William Flinders Petrie
William Matthew Flinders Petrie (sir) (Charlton, 3 juni 1853 - Jeruzalem, 28 juli 1942) was een Brits archeoloog en egyptoloog.
Petrie begon zijn carrière met het beroep van zijn vader, landmeter. Op zijn 24ste wist hij aan te tonen welk maatsysteem was gebruikt bij de aanleg van Stonehenge. In datzelfde jaar (1880) reisde hij naar de piramides van Gizeh om deze te bestuderen. Het werd het begin van een 40 jarig project van studies in Egypte en het Midden-Oosten.
Flinders werkte zeer zorgvuldig en nauwgezet. Op dat moment was archeologie nog goeddeels het terrein van goudzoekers en avonturiers. Flinders echter zeefde elke schep zand die hij verplaatste, hield zeer nauwgezet zijn vondsten, landmeetkundige coördinaten hiervan enzovoort bij, nummerde en tekende zijn vondsten, archiveerde en catalogiseerde zijn aantekeningen. Hiermee was hij de grondlegger van de moderne wetenschappelijke archeologie.

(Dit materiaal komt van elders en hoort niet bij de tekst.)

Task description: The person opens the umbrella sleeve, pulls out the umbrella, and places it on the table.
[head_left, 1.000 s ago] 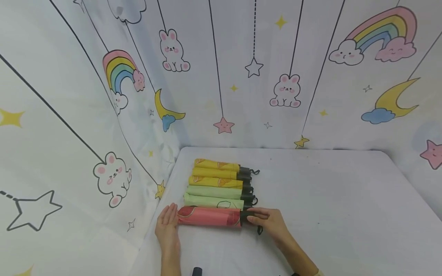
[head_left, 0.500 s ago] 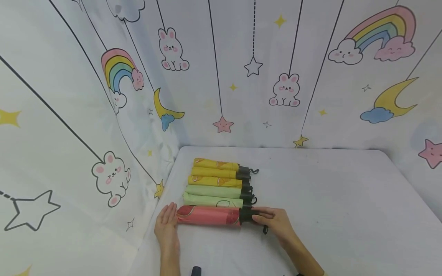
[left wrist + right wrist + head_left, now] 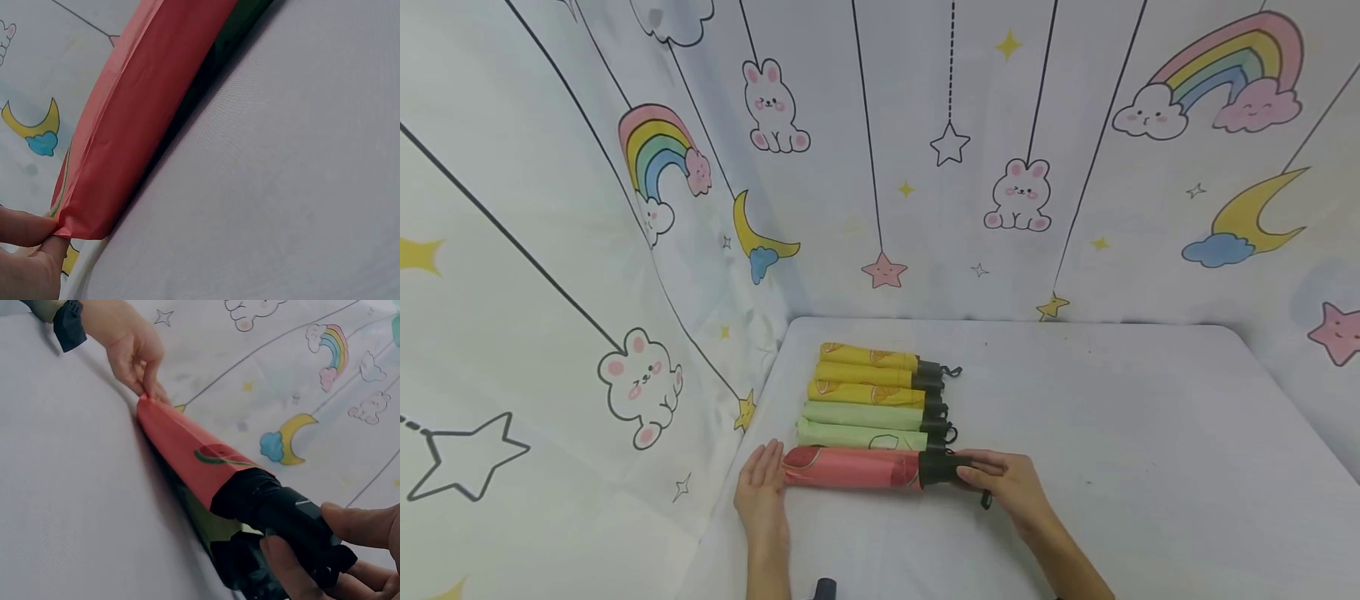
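A folded umbrella in a red sleeve (image 3: 850, 468) with a watermelon print lies crosswise at the front of a row of umbrellas. In the left wrist view, the thumb and fingers of my left hand (image 3: 762, 496) pinch the tip of the red sleeve. My right hand (image 3: 1011, 487) grips the end of the black handle (image 3: 284, 515), thumb on one side and fingers on the other. A dark wrist loop (image 3: 986, 499) hangs below that hand. Past the sleeve's mouth, a long stretch of black handle shows. The umbrella's body is hidden inside the sleeve.
Behind lie two light green umbrellas (image 3: 861, 415) and three yellow ones (image 3: 865, 377), side by side, black handles to the right. A dark rounded object (image 3: 825, 589) pokes in at the bottom edge. Printed cloth walls (image 3: 940, 242) stand behind and left of the white table (image 3: 1112, 433).
My right hand has moved right with the handle, and more black handle now shows outside the sleeve. My left hand stays at the sleeve's left end.
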The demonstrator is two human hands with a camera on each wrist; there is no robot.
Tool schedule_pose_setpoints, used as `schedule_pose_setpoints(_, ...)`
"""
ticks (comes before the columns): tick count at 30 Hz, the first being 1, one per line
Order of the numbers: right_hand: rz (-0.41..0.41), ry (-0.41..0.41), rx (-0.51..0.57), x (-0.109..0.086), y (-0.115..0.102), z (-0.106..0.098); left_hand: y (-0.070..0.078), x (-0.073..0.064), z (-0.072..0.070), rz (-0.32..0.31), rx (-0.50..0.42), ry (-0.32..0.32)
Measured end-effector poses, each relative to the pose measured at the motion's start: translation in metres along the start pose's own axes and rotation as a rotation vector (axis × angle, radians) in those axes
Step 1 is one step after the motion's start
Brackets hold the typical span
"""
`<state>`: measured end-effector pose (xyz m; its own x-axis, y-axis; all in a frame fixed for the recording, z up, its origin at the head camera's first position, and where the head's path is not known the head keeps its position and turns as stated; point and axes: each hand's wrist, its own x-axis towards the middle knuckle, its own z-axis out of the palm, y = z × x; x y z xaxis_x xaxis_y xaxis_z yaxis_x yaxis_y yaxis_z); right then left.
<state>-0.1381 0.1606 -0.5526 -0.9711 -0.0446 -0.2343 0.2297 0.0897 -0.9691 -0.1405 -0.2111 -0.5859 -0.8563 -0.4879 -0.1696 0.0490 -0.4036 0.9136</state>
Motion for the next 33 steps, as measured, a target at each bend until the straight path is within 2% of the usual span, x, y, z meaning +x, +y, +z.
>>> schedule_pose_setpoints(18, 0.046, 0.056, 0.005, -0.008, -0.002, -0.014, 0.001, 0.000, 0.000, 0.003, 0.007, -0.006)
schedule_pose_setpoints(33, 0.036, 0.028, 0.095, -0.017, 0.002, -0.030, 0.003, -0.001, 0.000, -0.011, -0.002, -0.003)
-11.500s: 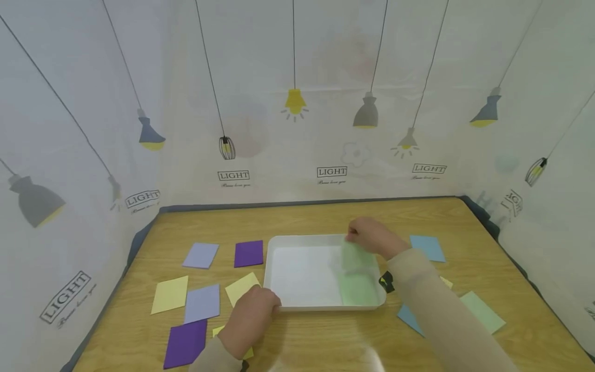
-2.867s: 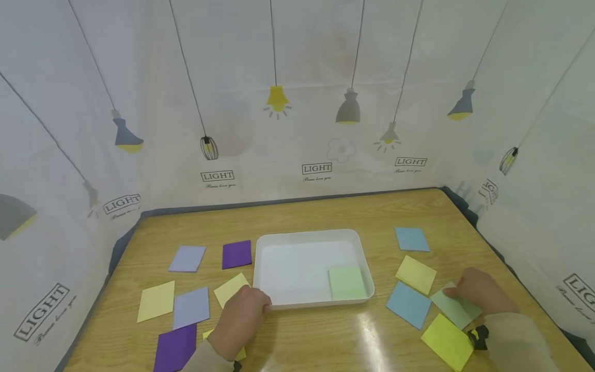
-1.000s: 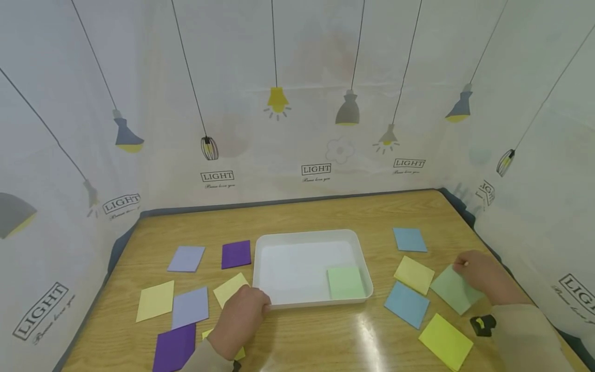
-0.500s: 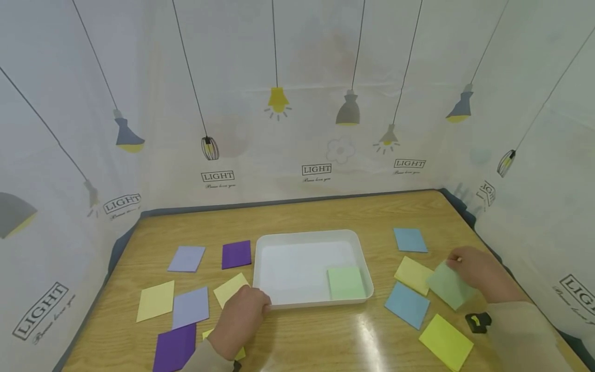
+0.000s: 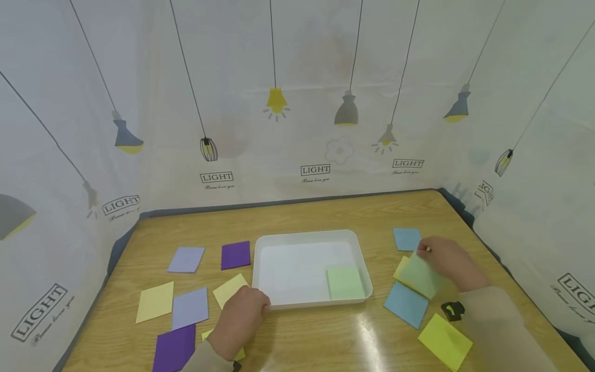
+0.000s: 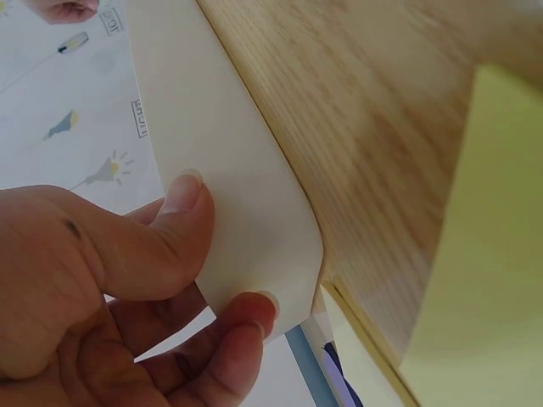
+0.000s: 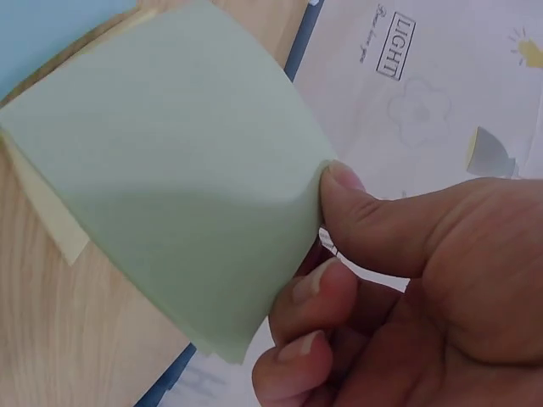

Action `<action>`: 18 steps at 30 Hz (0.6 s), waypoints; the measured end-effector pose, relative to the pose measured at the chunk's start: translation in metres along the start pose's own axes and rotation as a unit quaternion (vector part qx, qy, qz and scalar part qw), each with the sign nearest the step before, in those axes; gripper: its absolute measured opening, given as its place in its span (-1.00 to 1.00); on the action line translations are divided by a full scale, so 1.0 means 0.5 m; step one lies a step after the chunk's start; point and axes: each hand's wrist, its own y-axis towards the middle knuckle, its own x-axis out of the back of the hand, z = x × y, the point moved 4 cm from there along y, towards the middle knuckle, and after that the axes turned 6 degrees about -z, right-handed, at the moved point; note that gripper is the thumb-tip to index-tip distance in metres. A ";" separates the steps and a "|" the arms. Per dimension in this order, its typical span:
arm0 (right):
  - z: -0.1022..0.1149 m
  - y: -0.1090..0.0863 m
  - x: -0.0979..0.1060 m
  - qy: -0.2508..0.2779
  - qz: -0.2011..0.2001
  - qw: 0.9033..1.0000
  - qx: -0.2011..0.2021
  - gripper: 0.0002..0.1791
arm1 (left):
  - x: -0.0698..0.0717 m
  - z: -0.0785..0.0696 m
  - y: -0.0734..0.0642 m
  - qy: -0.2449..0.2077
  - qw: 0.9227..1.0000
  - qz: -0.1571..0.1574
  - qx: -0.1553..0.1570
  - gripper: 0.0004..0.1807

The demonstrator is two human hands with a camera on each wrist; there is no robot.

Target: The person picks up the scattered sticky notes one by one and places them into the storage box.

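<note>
A pale green sticky note pad point(image 7: 178, 161) hangs by one corner from my right hand point(image 5: 448, 261), pinched between thumb and fingers. In the head view it is lifted over a pale yellow pad point(image 5: 402, 266) and partly covers it. My left hand point(image 5: 244, 318) grips the near left corner of a white tray point(image 5: 297, 305); the left wrist view has the thumb on the tray's wall point(image 6: 246, 186) and fingertips curled at its rim. Inside the tray, at the near right corner, lies another light green pad point(image 5: 345, 283).
Two blue pads, the nearer one point(image 5: 406, 305), and a bright yellow pad point(image 5: 445, 341) lie on the right. Left of the tray are purple point(image 5: 174, 347), lilac point(image 5: 190, 308) and yellow point(image 5: 155, 301) pads. A printed curtain point(image 5: 260, 181) encloses the wooden table point(image 5: 321, 341).
One green pad was placed in the tray earlier. Since then my right hand has picked up another green pad from the right and moved it leftward. My left hand stays on the tray.
</note>
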 end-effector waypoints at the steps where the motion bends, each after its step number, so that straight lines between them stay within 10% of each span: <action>1: 0.007 0.003 -0.001 0.002 -0.001 1.000 0.003 -0.84 | 0.001 0.000 0.000 0.000 1.000 -0.001 0.000 -0.41; 18: 0.078 0.040 -0.006 0.024 0.020 0.999 0.010 -0.87 | -0.003 0.003 -0.001 0.004 1.000 -0.002 -0.001 -0.43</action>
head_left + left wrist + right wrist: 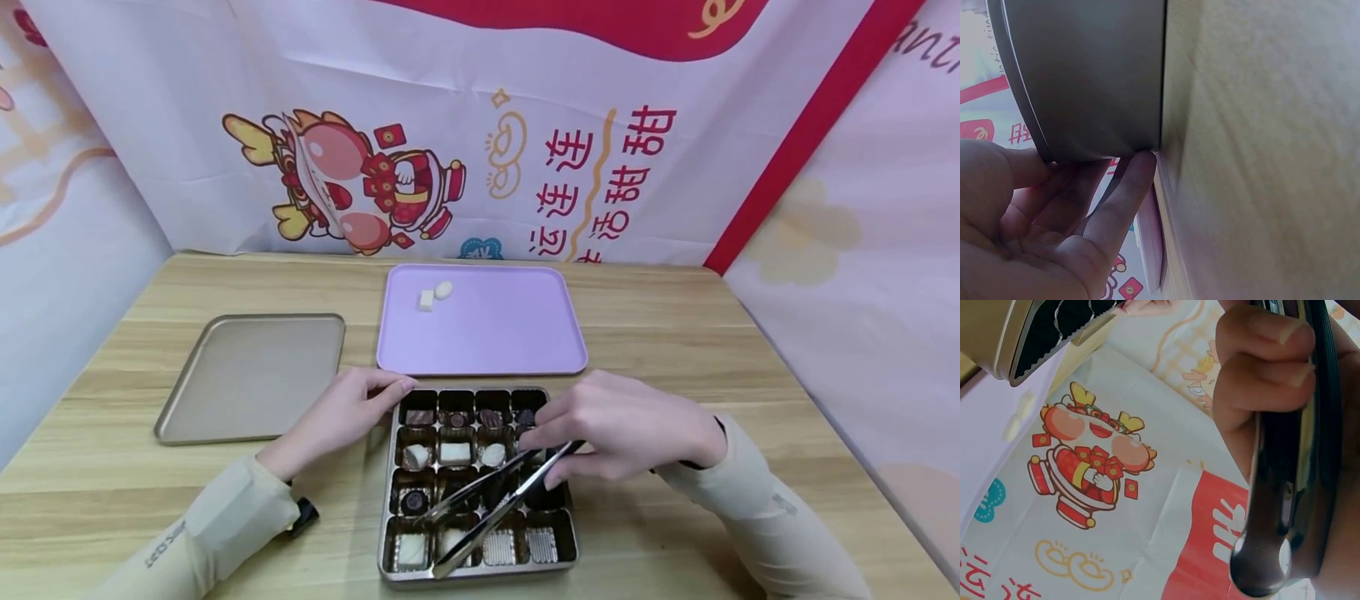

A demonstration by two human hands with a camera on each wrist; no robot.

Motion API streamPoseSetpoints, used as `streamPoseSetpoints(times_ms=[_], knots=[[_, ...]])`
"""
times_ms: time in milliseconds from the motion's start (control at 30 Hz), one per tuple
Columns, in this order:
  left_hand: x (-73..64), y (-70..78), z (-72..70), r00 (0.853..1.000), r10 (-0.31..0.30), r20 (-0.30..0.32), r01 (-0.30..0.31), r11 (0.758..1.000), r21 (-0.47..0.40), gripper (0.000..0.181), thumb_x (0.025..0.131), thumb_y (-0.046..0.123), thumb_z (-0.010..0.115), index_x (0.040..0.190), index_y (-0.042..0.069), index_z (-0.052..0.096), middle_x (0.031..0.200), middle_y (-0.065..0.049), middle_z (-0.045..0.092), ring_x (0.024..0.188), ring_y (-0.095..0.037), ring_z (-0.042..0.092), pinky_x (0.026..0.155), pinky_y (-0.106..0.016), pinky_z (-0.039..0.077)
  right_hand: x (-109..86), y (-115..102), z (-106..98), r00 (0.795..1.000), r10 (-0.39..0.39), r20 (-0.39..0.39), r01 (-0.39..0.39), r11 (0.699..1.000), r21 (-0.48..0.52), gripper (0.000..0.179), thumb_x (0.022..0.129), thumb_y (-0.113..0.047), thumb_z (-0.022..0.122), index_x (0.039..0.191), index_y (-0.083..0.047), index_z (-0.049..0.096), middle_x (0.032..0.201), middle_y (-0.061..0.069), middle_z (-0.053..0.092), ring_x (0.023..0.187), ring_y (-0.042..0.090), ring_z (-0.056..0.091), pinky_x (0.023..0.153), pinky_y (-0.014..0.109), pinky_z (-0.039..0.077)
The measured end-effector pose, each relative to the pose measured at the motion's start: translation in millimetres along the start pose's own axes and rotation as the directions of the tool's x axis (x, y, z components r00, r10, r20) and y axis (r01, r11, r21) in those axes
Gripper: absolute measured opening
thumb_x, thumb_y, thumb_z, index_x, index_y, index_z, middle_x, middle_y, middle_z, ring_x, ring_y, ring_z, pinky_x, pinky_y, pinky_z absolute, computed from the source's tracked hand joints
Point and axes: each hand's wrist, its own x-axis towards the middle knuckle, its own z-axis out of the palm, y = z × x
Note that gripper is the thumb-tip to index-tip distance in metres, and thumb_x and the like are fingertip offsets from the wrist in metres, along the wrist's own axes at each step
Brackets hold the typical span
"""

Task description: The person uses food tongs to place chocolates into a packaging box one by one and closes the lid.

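Note:
A metal box of chocolates (386, 533) with a divided dark insert stands at the table's near middle. Its compartments hold dark and white chocolates, and two at the front right show silvery ridged bottoms. My left hand (348, 417) grips the box's far left corner; in the left wrist view its fingers (1119, 209) bend against the box's side (1085, 75). With my right hand (615, 425) I hold metal tongs (487, 521) slantwise over the box. The spread tips point down into the front row, around a white chocolate (452, 542) partly hidden by the lower arm.
Beyond the box lies a purple tray (510, 325) bearing two white chocolates, one square (426, 300) and one oval (444, 290). To the left is a flat metal lid (255, 375). A printed cloth (465, 67) hangs behind the wooden table (675, 350).

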Motion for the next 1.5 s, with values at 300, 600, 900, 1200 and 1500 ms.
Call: streamPoseSetpoints(times_ms=[300,600,900,1200,1500], knots=[[-1.2,0.6,-3.5,1.000,0.000,-0.005,0.000,1.000,0.004,0.027,0.103,0.025,0.055,0.118,0.009,0.072,0.119,-0.008,0.068,0.111,-0.026,0.061,0.097,-0.050,0.045,-1.6,17,-4,0.997,0.055,-0.046,-0.049,0.990,0.132,0.034,0.093,-0.030,0.070,0.117,-0.006,0.070,0.093,-0.006,0.067,0.077,-0.001,0.059,0.069,0.020,0.051],[-2.2,3.5,-4.2,1.000,-0.009,0.001,0.009,1.000,-0.006,0.026,0.103,0.026,0.055,0.115,0.012,0.074,0.112,-0.004,0.070,0.070,-0.017,0.054,0.081,-0.042,0.048,-11.4,54,-2,0.933,0.285,-0.221,-0.257,0.955,0.150,0.033,0.087,-0.026,0.076,0.112,-0.005,0.071,0.099,-0.002,0.070,0.077,0.005,0.062,0.069,0.028,0.053],[-4.0,0.0,-1.9,1.000,-0.024,0.001,0.024,1.000,-0.012,0.028,0.102,0.023,0.056,0.120,0.007,0.070,0.120,-0.010,0.067,0.115,-0.028,0.060,0.100,-0.051,0.042,17.5,113,18,0.739,0.632,-0.234,-0.651,0.759,-0.008,0.031,0.093,-0.038,0.069,0.107,-0.010,0.071,0.082,-0.004,0.065,0.058,0.009,0.052,0.057,0.032,0.046],[-3.2,-0.6,0.6,1.000,-0.011,-0.003,0.011,1.000,-0.016,0.028,0.102,0.024,0.056,0.119,0.007,0.071,0.119,-0.009,0.067,0.111,-0.026,0.062,0.097,-0.049,0.045,73.3,134,36,0.603,0.789,-0.119,-0.797,0.590,-0.130,0.036,0.094,-0.035,0.066,0.069,-0.011,0.056,0.058,0.001,0.051,0.049,0.017,0.046,0.046,0.034,0.041],[-2.3,0.6,-0.3,1.000,-0.013,-0.007,0.013,1.000,-0.008,0.028,0.102,0.025,0.056,0.119,0.008,0.071,0.119,-0.009,0.068,0.113,-0.027,0.061,0.099,-0.051,0.043,103.3,134,50,0.560,0.822,-0.106,-0.825,0.542,-0.160,0.028,0.086,-0.035,0.076,0.079,-0.009,0.065,0.068,0.002,0.059,0.058,0.020,0.054,0.047,0.035,0.046]])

In de volgende twee jaar, bij opgravingen in Naukratis en Daphnae legde hij verband tussen specifieke kenmerken van de gevonden potscherven en hun herkomst en datering. Zo wist hij aan te tonen dat beide plaatsen Griekse handelshavens waren geweest. In de daaropvolgende jaren heeft hij dit systeem van dateren van potscherven verder uitgewerkt. Het is tegenwoordig nog altijd een van de belangrijkste methoden van vindplaats-datering (chronologie).
Een andere door hem ontwikkelde methode was de statistische analyse van vindplaatsen. Hij was hiermee zijn tijd zo ver vooruit, dat deze methode verder niet gebruikt werd tot rond 1970 hier computers voor konden worden ingezet.
Hoewel hij geen officiële scholing had, werd hij in 1892 tot Edwards Professor of Egyptology aan de University College London benoemd. Hij heeft meer dan 100 boeken en over de 900 artikelen op zijn naam staan. Zijn belangrijkste boek was waarschijnlijk Methods and Aims of Archaeology uit 1904. In 1923 werd hij geridderd. Veel van zijn belangrijke opvolgers zijn door hem opgeleid.
Behalve van onschatbare waarde voor de wetenschap was hij ook nog een zeer schilderachtig figuur. Bij zijn opgravingen had hij weinig aandacht voor zijn uiterlijk, wat leidde tot een forse verwilderde baard. Om de hitte de baas te blijven liep hij vaak volledig ontbloot. Hier waren zonder twijfel weinig ooggetuigen van.
Hoewel hij veel musea van een onnoemelijk aantal artefacten heeft voorzien, was hij zelf ook fervent verzamelaar. Hij had waarschijnlijk de grootste privé-verzameling scarabeeen van zijn tijd. Niet dat hij er zelf zoveel vond, maar in die tijd lagen de lokale souvenirwinkels er nog redelijk vol mee. In de begintijd kocht hij er wel 100 per jaar. Na verloop van tijd verzuchtte hij dat het steeds moeilijker werd om interessante te vinden. Wel werd de markt nog altijd overspoeld met scarabeeën met de cartouche van Thoetmoses III. Kennelijk heeft die farao de scarabee als een soort propagandamiddel gebruikt.
Tegenwoordig is de export van en handel in dergelijke zaken strikt verboden. Wat u nu nog in Egypte vindt zijn prullaria en vervalsingen. Dit zou Flinders Petrie goed hebben gedaan. Hij heeft zich er vaak over beklaagd dat Egypte in hoog tempo werd leeggeroofd en vernietigd. Mummies werden als brandstof voor de stoomtrein gebruikt (citaat uit die tijd "Gooi nog eens een farao op het vuur, die paupers branden voor geen meter."). Mummies werden meegenomen naar Europa voor "unwrapping parties". Mummiewindselen werden gebruikt voor de Amerikaanse papierindustrie. Dit leverde bruin papier op dat populair werd als vleespakpapier. Na een cholera-epidemie werd dit soort papier verboden. Tempels werden bij bosjes gesloopt om als bouwmateriaal te dienen.
Hij heeft zijn hoofd nagelaten voor wetenschappelijk onderzoek. Hij was bepaald niet bescheiden en geloofde dat onderzoek van zijn hoofd nader licht op zijn "uitzonderlijke intelligentie" zou kunnen werpen. Het zou verscheept worden van Jeruzalem naar London maar is ten gevolge van de oorlog zoekgeraakt. Zijn lichaam is begraven op Mount Zion.